Nevertheless, due to Kluge's growing interest in filmmaking, Adorno introduced him to Fritz Lang in 1958, and Lang subsequently invited Kluge to join him as his assistant on the West Berlin set of his penultimate feature film project, The Tiger of Eschnapur and The Indian Tomb (both 1959).  Kluge maintained that Adorno helped him to get onto the set in order to discourage him from continuing to write stories.  If Lang turned him away, Adorno believed, Kluge would return to the Institute and resume his position as their attorney.  But he stayed on and recollected this first experience in filmmaking to be very depressing.  Kluge watched the postwar entrepreneur and producer Artur Brauner treat Lang with utter disrespect.  Brauner gave orders to the master director about how to shoot the films from the advice he took from his wife and her sister.  Kluge recalled, "Fritz Lang didn't even have control of the cameramen, the electricians, etc.  At his hotel he would receive a case of champagne but the film slipped more and more from his control."  It was on the set of Lang's "Indian Epic" that Kluge recognized "the necessity of a new politics for the cinema" and shortly after composed the Oberhausen Manifesto in 1962 outlining a New German Cinema.

 

In These Walls of Theirs: Fritz Lang's Indian Epic, Daniel Kasman addressed Lang's focus on representing architectural space in his final feature films, bypassing the little control granted to him.  Interestingly, Kluge's first film, titled Brutality in Stone (1961) and shot only two years later, deals specifically with architecture, in particular the Nuremberg Rally Grounds, which served as the site of Nazi Party rallies and the set of Leni Riefenstahl's infamous Triumph of the Will (1935).  Brutality in Stone begins with the following intertitles: "Every structure left to us by history expresses the spirit of its builder even if later used for other purposes.  The abandoned buildings of the Nazi Party serve as witnesses in stone to a time that played host to the most terrible events in German history."  Amazingly, Kluge captures this terrible spirit in his short film of only twelve minutes.  In so doing, he sets in motion a lifelong obsession to understand Germany's contemporary relationship to its unspeakable past in all its guises, which he explores in films from Yesterday Girl (1966) to Germany in Autumn (1978) to The Patriot (1979).

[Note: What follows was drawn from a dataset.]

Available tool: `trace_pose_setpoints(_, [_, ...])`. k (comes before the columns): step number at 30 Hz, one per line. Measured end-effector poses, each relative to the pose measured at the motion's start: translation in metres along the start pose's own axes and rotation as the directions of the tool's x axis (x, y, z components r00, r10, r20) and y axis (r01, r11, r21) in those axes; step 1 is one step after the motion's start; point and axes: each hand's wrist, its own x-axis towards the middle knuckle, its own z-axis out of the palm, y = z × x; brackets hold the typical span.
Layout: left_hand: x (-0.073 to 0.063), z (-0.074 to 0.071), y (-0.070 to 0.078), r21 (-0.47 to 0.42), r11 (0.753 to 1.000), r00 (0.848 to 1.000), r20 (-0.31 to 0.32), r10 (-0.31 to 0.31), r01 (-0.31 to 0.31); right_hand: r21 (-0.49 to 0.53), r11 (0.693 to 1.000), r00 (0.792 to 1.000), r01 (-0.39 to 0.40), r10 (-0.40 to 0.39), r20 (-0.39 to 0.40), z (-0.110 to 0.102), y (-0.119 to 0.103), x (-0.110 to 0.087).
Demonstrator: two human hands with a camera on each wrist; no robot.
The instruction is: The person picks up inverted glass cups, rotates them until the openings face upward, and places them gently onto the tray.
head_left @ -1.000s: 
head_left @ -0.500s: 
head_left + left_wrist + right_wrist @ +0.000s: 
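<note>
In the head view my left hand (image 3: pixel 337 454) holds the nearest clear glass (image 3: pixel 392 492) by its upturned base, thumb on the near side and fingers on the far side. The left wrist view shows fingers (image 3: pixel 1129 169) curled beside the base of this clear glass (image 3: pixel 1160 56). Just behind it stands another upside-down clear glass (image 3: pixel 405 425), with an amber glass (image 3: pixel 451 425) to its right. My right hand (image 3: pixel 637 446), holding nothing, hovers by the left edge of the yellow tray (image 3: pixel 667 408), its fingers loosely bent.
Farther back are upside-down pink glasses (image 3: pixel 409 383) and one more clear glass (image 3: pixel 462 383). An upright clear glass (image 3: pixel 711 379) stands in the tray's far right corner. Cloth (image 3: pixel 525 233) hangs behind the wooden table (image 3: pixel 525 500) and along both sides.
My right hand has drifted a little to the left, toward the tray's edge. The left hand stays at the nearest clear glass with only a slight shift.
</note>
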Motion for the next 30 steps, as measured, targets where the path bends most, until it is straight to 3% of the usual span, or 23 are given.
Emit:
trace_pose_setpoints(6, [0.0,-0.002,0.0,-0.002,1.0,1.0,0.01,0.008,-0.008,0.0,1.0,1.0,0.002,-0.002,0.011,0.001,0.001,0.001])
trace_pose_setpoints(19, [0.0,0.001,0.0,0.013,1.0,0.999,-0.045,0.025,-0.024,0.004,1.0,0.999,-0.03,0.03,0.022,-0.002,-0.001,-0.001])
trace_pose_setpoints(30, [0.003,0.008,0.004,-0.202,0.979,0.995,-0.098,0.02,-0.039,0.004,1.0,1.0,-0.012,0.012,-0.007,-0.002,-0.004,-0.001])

Shot in black and white, Brutality in Stone features the long abandoned Nuremberg Rally Grounds in 1961, the attendant buildings, and their motifs.  Not a single figure appears in Kluge's footage.  He does show images of German people from photographs and building plans dating back to the Third Reich, but they are dwarfed by the architectural monstrosities towering over them.  Sometimes set in time to a military drumbeat on the soundtrack, Kluge uses very quick cuts to momentarily reveal details of the grounds and its buildings.  Evidence of World War II's thorough destruction becomes apparent from the gaping holes in a building's façade to the heavy black soot coating its walls and stairs.

Kluge intersperses the film footage from the early 1960s with various images dating from 1933 to 1945, including photographs of Adolf Hitler drawing building plans, his personal sketches, and drawings of reconceived German cities.  Sound recordings of sirens and bombings overlay the latter drawings, indicating the vast amount of space cleared by the Allies dropping their bombs onto Germany and its cities, particularly Berlin.  Kluge also includes drawings of the future imagined by the Nazis and photographs of women in togas and men dressed as knights.  The Nazis pulled from ancient Greece and Rome in addition to the Middle Ages and perverted the ideas from those cultures to such an extent that they were nearly unrecognizable in a totalitarian incarnation.

Each of the film's images highlights the Nazis' compulsion to construct enormous edifices and monuments to their perceived power.  For instance, toward the beginning of the film, Kluge uses a speech by Hitler from a former rally in which he declares the revolution of German society to be a "gigantic construction," and he pairs it with images of the rally ground's buildings shot from the lowest possible angle.  After these shots, one hears Auschwitz Commandant Rudolf Hoss casually recount how the concentration camps were designed to kill Jewish men, women, and children.  As Hoss describes how the Jews entered a gas chamber in detail, the camera, decades later and through another Nazi building, tries to recreate the people's movement for the viewer.  This particular scene and the film as a whole emphasize how the construction of the Nazi ideology and culture as seen through the design of its architecture produced the unmitigated destruction of millions upon millions of human beings.  With Brutality in Stone as well as his feature films that would follow six years later, Kluge addressed the sins of Germany and relocated in New German Cinema that once vibrant avant-garde culture that flourished in the heyday of the Weimar Republic for men such as Fritz Lang.  Both Lang and the German filmmakers who came to prominence in the 1970s explored the various structures of their country's past, present, and future in great depth and provided us with the opportunity to try and make sense of what happened in the twentieth century.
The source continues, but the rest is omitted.